Research on whether endometrial cancer screening reduces mortality is still ongoing. Finding cancer early does improve outcomes in many cases, but it is not guaranteed to extend life in every situation. Discussing the benefits and limitations of screening with your doctor will help you make the most informed decision for your health.
Key Takeaways
Endometrial cancer screening involves testing before symptoms appear, with the goal of finding cancer at an early, more treatable stage.
The endometrium is the lining of the uterus. Endometrial cancer is different from uterine sarcoma, which starts in the uterine muscle.
There is currently no standard routine screening test for endometrial cancer in Canada. Tests such as transvaginal ultrasound and endometrial biopsy are used when symptoms or risk factors are present.

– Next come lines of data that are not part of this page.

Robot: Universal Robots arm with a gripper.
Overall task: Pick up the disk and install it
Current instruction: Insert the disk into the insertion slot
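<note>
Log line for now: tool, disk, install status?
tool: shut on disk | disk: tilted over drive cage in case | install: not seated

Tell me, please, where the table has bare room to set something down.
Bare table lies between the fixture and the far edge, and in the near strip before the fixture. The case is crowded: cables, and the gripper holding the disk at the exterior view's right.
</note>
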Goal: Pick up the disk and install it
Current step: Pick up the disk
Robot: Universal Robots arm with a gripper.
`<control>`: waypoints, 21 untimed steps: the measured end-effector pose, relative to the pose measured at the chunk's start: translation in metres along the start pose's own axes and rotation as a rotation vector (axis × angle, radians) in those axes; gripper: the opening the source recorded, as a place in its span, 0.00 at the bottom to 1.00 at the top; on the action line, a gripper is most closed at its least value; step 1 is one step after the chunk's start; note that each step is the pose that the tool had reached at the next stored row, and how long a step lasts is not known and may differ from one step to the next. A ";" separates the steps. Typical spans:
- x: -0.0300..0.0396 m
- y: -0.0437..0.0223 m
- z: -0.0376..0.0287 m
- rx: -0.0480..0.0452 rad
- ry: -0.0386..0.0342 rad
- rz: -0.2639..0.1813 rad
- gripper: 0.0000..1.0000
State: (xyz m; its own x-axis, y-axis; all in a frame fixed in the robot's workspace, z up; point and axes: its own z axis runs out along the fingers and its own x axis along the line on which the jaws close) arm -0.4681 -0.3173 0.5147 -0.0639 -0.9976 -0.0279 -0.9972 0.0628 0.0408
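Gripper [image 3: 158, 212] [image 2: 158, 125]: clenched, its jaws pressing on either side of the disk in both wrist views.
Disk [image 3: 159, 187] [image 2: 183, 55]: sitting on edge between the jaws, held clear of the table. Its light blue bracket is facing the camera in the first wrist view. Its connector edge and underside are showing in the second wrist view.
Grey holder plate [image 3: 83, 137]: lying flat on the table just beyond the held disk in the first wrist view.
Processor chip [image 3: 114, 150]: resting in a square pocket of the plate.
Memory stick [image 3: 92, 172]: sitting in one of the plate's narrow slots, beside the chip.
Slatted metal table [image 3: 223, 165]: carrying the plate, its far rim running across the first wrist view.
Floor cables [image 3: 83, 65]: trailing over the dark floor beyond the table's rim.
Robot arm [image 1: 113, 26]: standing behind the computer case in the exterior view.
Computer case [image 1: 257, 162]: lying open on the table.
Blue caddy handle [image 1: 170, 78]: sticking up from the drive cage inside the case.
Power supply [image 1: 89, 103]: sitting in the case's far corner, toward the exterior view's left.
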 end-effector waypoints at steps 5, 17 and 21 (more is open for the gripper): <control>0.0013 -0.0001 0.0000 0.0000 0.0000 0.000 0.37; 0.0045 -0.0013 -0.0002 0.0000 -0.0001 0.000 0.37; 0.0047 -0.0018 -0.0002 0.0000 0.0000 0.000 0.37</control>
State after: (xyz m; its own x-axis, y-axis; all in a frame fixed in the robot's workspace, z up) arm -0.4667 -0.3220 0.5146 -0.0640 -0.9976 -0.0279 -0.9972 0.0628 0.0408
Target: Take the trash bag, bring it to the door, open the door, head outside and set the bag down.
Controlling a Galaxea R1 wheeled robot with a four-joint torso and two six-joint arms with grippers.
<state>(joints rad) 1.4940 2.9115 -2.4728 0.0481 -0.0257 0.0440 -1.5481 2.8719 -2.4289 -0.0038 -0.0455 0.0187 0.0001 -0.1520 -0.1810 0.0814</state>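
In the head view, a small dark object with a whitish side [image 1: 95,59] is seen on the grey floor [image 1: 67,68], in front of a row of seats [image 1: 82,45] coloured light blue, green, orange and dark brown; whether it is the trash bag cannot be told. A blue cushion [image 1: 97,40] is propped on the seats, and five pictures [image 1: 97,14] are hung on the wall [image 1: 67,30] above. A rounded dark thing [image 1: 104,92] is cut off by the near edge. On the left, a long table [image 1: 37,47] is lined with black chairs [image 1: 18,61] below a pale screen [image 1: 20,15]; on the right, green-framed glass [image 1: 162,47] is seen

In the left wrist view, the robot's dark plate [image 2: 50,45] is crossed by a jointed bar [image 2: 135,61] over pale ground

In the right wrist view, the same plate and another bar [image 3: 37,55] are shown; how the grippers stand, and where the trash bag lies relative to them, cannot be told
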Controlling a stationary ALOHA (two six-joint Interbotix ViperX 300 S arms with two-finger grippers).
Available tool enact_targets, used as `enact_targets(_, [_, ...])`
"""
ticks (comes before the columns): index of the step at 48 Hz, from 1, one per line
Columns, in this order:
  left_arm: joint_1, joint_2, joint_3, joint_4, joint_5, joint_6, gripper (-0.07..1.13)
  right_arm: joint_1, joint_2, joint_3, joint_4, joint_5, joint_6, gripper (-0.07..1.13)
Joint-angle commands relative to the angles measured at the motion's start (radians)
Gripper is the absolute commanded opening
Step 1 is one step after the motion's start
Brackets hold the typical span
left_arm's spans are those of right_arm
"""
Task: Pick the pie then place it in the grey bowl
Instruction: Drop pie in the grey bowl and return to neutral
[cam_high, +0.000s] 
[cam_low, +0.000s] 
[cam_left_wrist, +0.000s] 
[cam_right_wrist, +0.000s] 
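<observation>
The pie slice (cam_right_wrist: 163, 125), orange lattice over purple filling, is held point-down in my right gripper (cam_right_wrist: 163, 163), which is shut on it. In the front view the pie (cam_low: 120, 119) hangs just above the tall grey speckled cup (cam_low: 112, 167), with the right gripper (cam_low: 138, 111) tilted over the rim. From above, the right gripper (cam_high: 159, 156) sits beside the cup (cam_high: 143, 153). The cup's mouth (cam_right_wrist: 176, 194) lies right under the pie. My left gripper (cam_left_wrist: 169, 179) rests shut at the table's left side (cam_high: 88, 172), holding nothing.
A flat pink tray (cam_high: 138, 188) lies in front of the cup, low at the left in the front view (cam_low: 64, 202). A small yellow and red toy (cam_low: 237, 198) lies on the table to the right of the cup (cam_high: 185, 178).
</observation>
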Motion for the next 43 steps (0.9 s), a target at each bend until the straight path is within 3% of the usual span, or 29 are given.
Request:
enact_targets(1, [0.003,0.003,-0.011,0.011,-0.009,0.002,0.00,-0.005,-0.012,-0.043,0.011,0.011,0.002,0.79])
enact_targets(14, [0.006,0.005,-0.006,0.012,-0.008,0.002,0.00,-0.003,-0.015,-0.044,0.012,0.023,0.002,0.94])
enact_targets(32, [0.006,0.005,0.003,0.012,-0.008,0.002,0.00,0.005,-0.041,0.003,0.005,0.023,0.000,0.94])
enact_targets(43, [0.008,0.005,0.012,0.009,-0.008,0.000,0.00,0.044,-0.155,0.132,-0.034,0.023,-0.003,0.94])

Key risk factors include obesity, never having given birth, taking tamoxifen or estrogen-only therapy, late menopause, and carrying the Lynch syndrome gene.
Abnormal vaginal bleeding — especially after menopause — is the most important warning sign. See your doctor promptly if this occurs.
Screening tests carry their own risks. Always discuss both benefits and limitations with your family doctor before deciding to proceed.
If you do not have a family doctor, a walk-in clinic covered by your provincial health plan is a good place to start.